Trintignant is still a bit of an oddball in Three Colors: Red. As an embittered, retired Swiss judge, his favorite pastime is eavesdropping on his neighbors’ phone calls. He also likes to keep all the rocks his neighbors throw through his windows in retaliation. But writer/director Kieslowski has more on his mind than an aging man’s eccentric isolation. From the opening shot, zooming through telephone lines for a call that ends in a busy signal, Kieslowski’s intricately structured narrative plays off connections missed, accidental and intended, seductively weaving a story of interlocking destinies among Trintignant’s unnamed judge, Irene Jacob’s aptly named model Valentine, and a young jurist. A wounded dog brings Valentine into the judge’s life, and she’s horrified by his blunt, seemingly amoral attitude towards both his pet and his hobby. But as they start to reveal their own stories of loss and loneliness, Valentine sees how Trintignant’s placid callousness is perhaps the calm, deeply felt acceptance that comes with age and wisdom. From the orange-amber lighting to the judge’s red-brown study and the enormous scarlet billboard of Valentine, Kieslowski infuses the film with the title color’s redemptive glow, lending emotional weight to the judge’s quiet transformation. The final film in Kieslowski’s trilogy afterBlue and White, Red’s ending brings together the trio’s loose themes of liberty (blue), equality (white), and fraternity (red) in a manner that leaves the stories hanging.

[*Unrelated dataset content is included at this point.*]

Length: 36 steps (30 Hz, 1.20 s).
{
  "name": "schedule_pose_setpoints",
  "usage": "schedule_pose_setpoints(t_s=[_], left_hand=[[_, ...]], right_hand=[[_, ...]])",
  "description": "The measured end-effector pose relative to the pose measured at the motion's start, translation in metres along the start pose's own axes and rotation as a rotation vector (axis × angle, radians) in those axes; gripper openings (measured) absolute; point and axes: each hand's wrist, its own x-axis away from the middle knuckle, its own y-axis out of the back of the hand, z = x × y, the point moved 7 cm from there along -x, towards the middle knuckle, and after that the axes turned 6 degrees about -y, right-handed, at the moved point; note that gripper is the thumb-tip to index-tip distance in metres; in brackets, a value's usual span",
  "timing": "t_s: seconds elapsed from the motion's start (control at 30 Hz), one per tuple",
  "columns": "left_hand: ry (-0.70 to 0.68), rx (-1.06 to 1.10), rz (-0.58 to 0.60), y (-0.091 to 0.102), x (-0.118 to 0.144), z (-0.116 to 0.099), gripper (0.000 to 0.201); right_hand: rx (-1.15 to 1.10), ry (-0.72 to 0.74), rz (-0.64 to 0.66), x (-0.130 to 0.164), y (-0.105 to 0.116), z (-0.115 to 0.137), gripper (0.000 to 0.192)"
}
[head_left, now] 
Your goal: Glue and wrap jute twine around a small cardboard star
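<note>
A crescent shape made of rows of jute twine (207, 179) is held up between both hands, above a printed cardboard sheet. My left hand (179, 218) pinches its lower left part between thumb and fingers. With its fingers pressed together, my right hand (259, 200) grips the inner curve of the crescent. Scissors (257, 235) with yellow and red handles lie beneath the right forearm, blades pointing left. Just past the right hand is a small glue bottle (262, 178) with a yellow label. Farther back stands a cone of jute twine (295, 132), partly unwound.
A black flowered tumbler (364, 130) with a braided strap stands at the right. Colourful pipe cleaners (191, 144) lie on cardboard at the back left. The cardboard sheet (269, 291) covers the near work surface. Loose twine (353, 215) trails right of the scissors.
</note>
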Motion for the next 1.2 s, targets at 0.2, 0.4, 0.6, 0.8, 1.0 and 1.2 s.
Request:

But the final shot of Trintignant gazing out his window is a gorgeous, low-key sign that everything will be okay.
So if you’ve seen Amour and are wondering about Trintignant, or you just want to revisit some of his older movies, Z, The Conformist, and Three Colors: Red are all available on DVD on Netflix. Z and Three Colors: Red are also streaming on Hulu Plus. They, and he, are worth it.